Figure 5.. Baricitinib treated RMs have decreased infiltration of innate immune cells and lowered neutrophil NETosis.

(a) UMAP analysis of BAL in baricitinib treated (n= 4) and untreated (n= 4) SARS-CoV-2 infected RMs before infection (D −5 PI; baseline), and at 4, and 10 DPI. (b) Representative flow cytometry staining of neutrophil infiltration in BAL at baseline, and 4 and 10 DPI. Longitudinal levels of neutrophils within BAL samples depicted as a % of CD45+ cells (c) and fold change to 2 DPI (d) in treated (blue) and untreated (red) RMs. (e) Fold change to 2 DPI of neutrophils in blood of baricitinib treated and untreated SARS-CoV-2 infected RMs. (f) Representative microscopy images of NETS by Sytox green assay in baricitinib treated and untreated SARS-CoV-2 infected RMs. Scale bar: 200 μm. (g) Quantification of NETosis activity upon staining extracellular DNA with Sytox in isolated stimulated neutrophils from blood. Fold change of Sytox levels to −5 DPI. In c, d, e, and g each symbol represents individual animals. Thick lines represent the average of the baricitinib treated (blue line), and untreated groups (red line). Bars in d, e, and g represent the average of the treated and untreated groups. Statistical analysis was performed using a non-parametric Mann-Whitney Test.

Figure 6.. Decreased levels of T cell proliferation and activation in baricitinib treated RMs.

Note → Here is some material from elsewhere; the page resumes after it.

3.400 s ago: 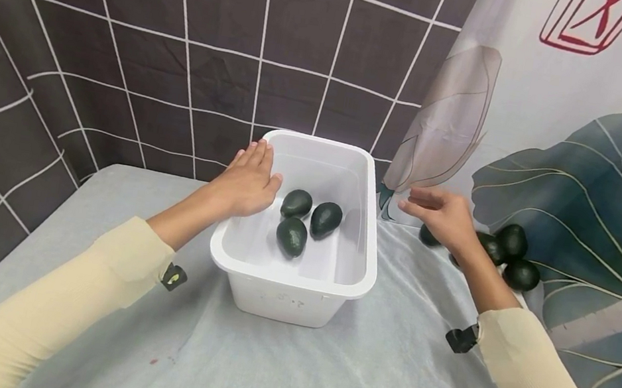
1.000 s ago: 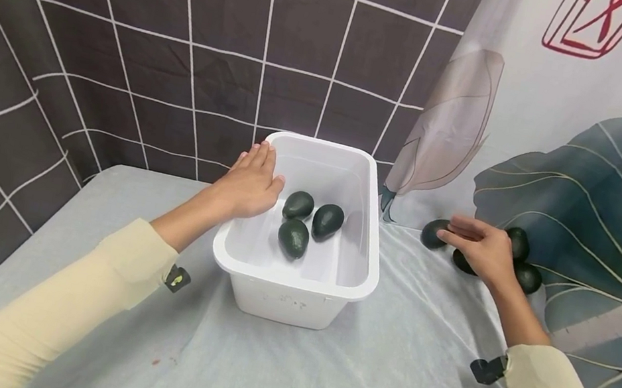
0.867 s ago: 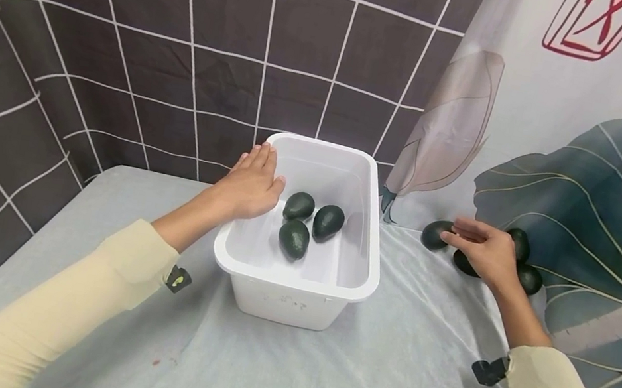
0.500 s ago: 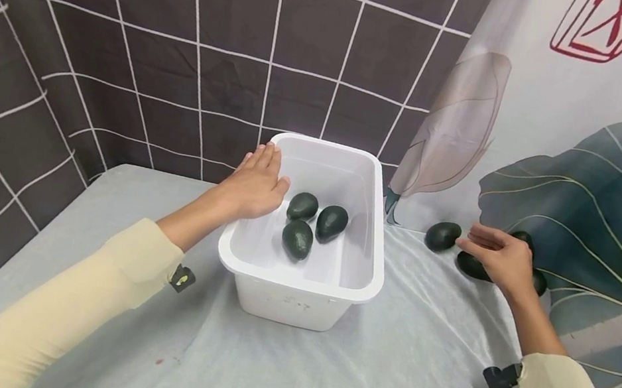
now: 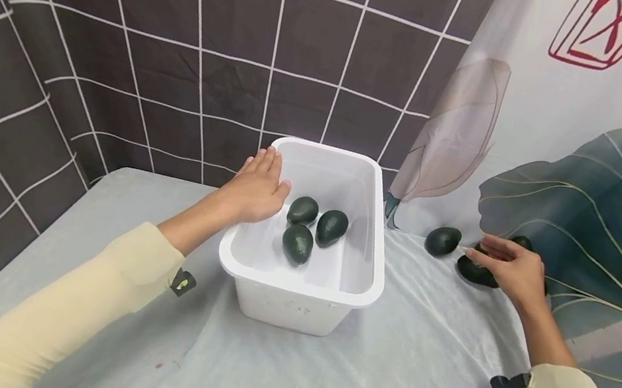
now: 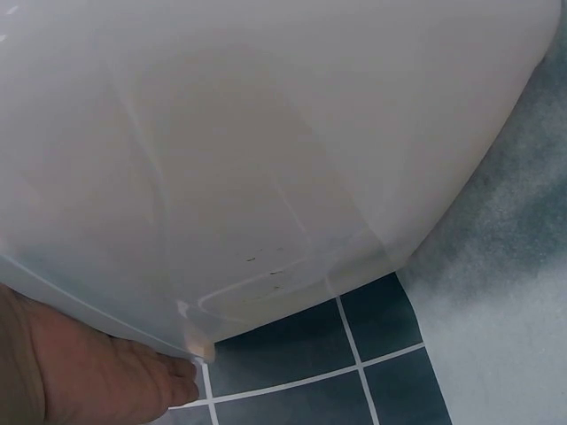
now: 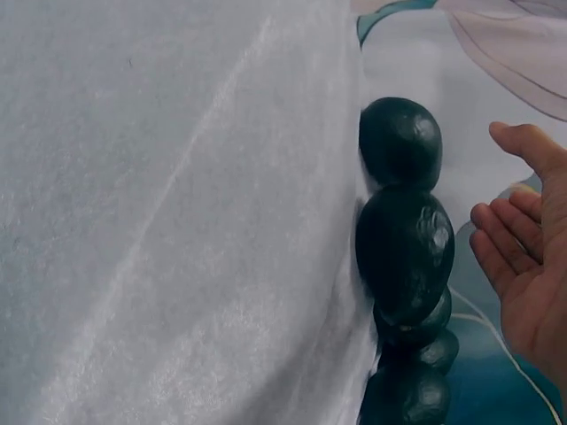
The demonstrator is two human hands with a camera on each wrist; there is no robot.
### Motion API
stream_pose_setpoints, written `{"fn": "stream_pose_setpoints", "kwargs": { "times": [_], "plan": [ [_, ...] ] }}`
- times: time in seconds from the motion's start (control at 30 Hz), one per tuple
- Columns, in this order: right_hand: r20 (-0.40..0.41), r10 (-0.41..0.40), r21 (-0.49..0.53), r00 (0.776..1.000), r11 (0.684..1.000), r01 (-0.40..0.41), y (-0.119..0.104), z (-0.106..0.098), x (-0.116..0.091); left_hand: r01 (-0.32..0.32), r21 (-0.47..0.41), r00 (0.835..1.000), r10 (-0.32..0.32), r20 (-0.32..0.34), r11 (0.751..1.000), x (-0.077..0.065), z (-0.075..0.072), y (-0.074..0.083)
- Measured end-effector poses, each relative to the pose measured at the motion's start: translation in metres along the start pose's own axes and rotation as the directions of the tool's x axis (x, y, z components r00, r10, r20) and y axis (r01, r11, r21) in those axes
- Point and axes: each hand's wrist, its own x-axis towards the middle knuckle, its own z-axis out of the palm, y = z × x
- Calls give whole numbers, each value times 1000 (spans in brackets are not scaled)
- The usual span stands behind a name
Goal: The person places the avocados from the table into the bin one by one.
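Note:
A white plastic tub [image 5: 297, 289] stands on the cloth with three dark green avocados inside, one of them a front avocado [image 5: 297, 244]. My left hand [image 5: 257, 189] rests flat along its left rim, fingers straight; in the left wrist view the fingers [image 6: 115, 376] lie by the tub wall [image 6: 266, 159]. Over to the right, my right hand [image 5: 516, 272] hovers over a group of avocados, fingers and thumb apart, palm bare in the right wrist view. Nearest it lies an avocado [image 5: 474, 271]; a separate avocado [image 5: 442, 241] sits to its left. Others are partly hidden behind the hand.
A pale blue-grey cloth [image 5: 260, 374] covers the table. Behind the tub hangs a dark curtain [image 5: 234, 21] with white grid lines, and to the right a white curtain [image 5: 527, 119] with leaf prints reaches the back of the table.
My right hand has moved right and down, from beside the tub to over the avocado group, uncovering the separate avocado. My left hand stays on the rim. The view has shifted slightly.

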Motion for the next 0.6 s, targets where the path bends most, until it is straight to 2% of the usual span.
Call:
{"fn": "stream_pose_setpoints", "kwargs": {
  "times": [0.23, 0.6],
  "plan": [
    [-1, -4, -32, 1000, 999, 4, 7, -3, -1, -4, -5, 1000, 3, -11, 1000, -1, 1, 0],
    [16, 32, -83, 999, 996, -31, 11, -3, -5, -3, 4, 1000, 3, -15, 1000, -2, 2, 0]
  ]
}}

Longitudinal levels of (a) circulating CD4⁺ T cells and (b) CD4⁺ T_Reg cells measured by flow cytometry of baricitinib treated (blue) and untreated (red) SARS-CoV-2 infected RMs. (c) Fold changes to 2 DPI of circulating CD4⁺ T_Reg cells. (d) Levels of circulating CD8⁺ T cells and (e) proliferating (Ki-67⁺) memory CD8⁺ T cells. (f) Levels of CD4⁺ T cells, and (g) HLA-DR⁻CD38⁺ CD4⁺ T cells in bronchoalveolar lavages (BAL) measured by flow cytometry. (h) Levels of CD8⁺ T cells, (i) proliferating (Ki-67⁺) memory CD8⁺ T cells and (j) HLA-DR⁻CD38⁺ CD8⁺ T cells in BAL. Each symbol represents individual animals. Thick lines represent the average of the baricitinib treated (blue line), and untreated groups (red line). (k-m) Representative staining of Ki-67 and CD38 by HLA-DR. Bars in (c) represent the average of the treated and untreated groups. Statistical analysis in b was performed using non-parametric Mann-Whitney Test.

Figure 7.

(a) SARS-Cov-2 infection in rhesus macaques results in an accumulation of inflammatory macrophages and neutrophils in the lower airway. These airway macrophages produce high amounts of inflammatory cytokines and neutrophil-attracting chemokines and show upregulated Type I interferon signaling. Neutrophil NETs and the inflammation induced by SARSCoV-2 infection both contribute to lung pathology. (b) Baricitinib treatment reduced the levels of macrophages producing inflammatory cytokines and neutrophil-attracting chemokines, decreased the infiltration of neutrophils into the lung and reduced T cell activation. The Netosis activity of neutrophils was also reduced. In treated animals, the antiviral interferon response was maintained, viral replication was not impacted, and lung pathology was mild.